▶ _Information provided_:
┄┄┄┄┄┄
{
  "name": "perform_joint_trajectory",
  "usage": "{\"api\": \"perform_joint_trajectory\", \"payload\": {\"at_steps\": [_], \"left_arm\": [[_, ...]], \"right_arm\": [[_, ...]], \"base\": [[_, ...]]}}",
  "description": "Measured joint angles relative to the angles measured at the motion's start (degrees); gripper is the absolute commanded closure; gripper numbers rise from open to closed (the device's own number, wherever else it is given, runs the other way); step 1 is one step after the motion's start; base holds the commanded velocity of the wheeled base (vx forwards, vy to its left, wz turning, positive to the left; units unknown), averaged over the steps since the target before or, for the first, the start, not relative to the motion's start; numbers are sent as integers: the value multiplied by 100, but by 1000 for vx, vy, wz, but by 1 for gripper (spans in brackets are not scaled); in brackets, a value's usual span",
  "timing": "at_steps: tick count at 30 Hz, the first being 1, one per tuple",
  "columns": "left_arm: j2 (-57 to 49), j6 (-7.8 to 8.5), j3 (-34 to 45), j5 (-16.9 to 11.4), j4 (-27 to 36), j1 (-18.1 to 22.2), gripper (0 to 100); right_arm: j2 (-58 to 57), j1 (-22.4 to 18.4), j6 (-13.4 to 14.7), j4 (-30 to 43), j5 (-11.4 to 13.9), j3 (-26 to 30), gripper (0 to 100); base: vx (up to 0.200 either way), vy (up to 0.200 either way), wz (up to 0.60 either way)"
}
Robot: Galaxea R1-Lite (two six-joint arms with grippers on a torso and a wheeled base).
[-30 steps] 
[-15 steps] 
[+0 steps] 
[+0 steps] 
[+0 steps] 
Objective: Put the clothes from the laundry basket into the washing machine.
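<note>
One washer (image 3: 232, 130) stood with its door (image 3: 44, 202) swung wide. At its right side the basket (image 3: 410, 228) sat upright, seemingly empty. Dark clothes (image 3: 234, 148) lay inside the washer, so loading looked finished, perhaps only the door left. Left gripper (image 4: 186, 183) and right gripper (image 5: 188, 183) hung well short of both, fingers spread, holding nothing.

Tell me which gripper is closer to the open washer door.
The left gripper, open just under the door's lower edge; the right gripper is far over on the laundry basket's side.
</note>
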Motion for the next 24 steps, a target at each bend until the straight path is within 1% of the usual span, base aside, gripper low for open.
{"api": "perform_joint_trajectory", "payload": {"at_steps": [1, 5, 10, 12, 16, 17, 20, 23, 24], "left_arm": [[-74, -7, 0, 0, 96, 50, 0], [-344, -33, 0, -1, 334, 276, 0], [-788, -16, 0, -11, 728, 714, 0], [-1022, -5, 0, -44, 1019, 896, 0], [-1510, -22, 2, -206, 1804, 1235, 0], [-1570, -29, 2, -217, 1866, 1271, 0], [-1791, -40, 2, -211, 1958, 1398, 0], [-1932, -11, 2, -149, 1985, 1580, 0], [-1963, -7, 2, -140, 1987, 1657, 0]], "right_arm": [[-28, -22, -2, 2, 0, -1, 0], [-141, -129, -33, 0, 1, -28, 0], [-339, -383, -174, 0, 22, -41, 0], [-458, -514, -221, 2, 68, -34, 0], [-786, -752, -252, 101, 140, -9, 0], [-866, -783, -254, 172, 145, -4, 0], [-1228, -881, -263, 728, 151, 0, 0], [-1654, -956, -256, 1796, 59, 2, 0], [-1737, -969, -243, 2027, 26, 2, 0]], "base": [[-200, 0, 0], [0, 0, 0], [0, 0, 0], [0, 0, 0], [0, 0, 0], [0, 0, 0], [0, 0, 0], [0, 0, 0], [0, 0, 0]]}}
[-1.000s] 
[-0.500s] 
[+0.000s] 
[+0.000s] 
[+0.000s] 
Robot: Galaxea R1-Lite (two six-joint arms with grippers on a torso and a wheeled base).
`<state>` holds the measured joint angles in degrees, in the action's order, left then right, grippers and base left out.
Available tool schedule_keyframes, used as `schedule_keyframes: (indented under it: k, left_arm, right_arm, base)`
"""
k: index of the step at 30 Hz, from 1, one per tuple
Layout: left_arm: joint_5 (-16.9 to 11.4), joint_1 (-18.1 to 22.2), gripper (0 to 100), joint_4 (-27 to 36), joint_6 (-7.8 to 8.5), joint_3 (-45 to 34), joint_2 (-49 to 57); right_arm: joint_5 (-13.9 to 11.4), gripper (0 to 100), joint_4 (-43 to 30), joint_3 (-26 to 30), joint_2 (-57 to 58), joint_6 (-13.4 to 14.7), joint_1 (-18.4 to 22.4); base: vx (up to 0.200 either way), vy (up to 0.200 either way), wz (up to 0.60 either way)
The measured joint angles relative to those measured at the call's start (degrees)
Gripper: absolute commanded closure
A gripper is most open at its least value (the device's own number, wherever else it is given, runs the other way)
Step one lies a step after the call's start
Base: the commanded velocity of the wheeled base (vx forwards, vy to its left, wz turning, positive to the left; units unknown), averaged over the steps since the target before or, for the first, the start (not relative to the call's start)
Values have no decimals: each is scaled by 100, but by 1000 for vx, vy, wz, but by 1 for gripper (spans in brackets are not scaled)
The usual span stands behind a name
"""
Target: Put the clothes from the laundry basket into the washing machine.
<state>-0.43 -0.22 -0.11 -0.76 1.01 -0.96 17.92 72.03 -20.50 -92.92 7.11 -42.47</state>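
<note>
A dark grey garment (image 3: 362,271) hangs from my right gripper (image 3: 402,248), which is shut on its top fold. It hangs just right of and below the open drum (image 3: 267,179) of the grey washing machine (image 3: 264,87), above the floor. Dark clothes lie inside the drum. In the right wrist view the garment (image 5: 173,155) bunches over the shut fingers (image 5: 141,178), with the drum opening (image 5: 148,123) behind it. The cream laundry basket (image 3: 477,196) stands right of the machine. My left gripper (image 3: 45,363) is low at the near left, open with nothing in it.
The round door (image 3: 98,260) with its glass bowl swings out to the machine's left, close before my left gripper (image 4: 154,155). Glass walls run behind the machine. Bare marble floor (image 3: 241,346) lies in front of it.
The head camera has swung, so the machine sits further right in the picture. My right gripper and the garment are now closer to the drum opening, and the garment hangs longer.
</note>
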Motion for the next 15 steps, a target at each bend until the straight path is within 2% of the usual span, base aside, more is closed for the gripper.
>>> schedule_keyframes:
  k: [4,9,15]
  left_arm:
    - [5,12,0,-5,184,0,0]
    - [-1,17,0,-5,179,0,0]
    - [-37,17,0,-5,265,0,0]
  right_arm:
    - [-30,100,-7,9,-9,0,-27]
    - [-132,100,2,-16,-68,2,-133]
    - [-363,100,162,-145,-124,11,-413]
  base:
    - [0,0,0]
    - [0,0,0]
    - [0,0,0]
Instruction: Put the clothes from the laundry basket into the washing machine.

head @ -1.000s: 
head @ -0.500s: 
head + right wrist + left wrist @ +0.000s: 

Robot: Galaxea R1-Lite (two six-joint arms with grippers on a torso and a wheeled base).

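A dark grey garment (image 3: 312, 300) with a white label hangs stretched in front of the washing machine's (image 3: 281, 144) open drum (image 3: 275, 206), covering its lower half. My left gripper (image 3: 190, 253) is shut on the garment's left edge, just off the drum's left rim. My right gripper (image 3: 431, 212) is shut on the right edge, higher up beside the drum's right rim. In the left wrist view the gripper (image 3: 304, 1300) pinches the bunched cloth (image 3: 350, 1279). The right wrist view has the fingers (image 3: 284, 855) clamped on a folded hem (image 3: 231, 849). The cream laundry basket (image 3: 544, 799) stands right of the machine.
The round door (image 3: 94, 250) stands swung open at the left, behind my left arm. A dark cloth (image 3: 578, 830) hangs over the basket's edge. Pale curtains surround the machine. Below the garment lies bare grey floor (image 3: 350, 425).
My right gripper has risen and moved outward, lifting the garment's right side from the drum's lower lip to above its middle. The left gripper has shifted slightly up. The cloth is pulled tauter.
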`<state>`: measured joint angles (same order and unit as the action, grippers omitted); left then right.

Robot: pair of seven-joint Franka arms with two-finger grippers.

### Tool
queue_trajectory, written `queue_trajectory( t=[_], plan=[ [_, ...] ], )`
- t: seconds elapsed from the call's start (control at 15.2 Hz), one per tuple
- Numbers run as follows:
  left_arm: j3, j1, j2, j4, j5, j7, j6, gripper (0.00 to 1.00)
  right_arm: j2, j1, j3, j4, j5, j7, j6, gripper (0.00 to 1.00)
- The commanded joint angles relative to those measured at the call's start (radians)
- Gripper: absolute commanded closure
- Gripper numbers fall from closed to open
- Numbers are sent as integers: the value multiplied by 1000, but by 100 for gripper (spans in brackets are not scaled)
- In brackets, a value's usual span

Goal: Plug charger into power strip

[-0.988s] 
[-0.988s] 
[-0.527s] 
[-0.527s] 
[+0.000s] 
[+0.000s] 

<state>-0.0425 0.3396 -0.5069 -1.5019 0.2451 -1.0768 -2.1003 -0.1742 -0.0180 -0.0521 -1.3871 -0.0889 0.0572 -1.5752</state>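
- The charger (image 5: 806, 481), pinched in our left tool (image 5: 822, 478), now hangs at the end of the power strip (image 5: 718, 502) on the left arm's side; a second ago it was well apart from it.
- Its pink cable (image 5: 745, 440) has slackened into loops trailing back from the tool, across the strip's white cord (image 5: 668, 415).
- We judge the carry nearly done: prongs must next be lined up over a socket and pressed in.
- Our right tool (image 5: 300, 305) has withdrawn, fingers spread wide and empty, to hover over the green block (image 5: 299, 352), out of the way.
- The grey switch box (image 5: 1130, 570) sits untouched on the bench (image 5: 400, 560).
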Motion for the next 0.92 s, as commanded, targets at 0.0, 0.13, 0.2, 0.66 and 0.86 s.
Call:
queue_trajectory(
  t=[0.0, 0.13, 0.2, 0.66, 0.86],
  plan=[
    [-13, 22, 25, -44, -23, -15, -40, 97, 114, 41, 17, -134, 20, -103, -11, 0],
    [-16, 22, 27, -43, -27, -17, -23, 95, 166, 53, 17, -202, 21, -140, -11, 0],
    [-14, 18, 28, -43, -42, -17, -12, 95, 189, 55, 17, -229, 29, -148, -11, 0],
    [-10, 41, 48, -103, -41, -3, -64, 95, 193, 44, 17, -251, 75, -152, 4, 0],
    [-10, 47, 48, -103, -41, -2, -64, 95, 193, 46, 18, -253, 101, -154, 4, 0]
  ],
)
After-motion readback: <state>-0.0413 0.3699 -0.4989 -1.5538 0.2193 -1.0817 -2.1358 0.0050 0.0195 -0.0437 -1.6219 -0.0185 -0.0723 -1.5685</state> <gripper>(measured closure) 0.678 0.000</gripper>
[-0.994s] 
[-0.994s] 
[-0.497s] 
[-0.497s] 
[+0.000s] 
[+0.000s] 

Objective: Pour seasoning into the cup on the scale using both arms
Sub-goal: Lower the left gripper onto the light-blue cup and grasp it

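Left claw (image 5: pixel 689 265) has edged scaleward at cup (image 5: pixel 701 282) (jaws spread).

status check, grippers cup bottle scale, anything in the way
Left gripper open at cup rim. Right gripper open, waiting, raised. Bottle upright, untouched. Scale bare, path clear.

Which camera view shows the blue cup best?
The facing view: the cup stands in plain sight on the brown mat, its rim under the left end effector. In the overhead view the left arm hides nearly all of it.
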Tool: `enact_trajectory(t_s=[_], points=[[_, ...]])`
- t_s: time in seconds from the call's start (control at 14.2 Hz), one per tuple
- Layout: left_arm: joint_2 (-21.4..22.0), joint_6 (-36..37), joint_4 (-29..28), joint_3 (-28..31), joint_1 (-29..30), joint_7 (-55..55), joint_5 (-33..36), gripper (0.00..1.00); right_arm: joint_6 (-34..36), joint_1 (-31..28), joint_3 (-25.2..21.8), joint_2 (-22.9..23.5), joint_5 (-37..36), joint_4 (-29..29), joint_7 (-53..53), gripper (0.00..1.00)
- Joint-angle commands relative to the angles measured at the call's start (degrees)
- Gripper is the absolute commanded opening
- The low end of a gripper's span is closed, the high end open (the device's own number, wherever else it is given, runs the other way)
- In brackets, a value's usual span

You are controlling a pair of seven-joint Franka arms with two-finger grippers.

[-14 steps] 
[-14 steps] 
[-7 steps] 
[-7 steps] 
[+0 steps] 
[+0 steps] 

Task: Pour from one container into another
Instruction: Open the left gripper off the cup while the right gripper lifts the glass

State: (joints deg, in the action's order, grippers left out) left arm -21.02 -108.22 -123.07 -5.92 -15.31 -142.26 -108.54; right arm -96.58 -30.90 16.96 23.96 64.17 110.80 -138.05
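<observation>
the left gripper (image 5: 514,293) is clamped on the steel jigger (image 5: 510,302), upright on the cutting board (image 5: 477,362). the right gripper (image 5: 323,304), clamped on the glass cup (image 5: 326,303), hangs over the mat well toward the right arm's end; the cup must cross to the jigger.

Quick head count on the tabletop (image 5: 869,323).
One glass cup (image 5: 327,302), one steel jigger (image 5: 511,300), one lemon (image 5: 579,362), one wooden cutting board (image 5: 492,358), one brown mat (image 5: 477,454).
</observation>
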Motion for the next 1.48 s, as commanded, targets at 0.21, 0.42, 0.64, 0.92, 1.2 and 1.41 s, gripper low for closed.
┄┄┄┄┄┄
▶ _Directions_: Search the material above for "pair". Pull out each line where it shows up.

▶ _Result below_:
Robot: pair of seven-joint Franka arms with two-finger grippers.
You are controlling a pair of seven-joint Franka arms with two-finger grippers.

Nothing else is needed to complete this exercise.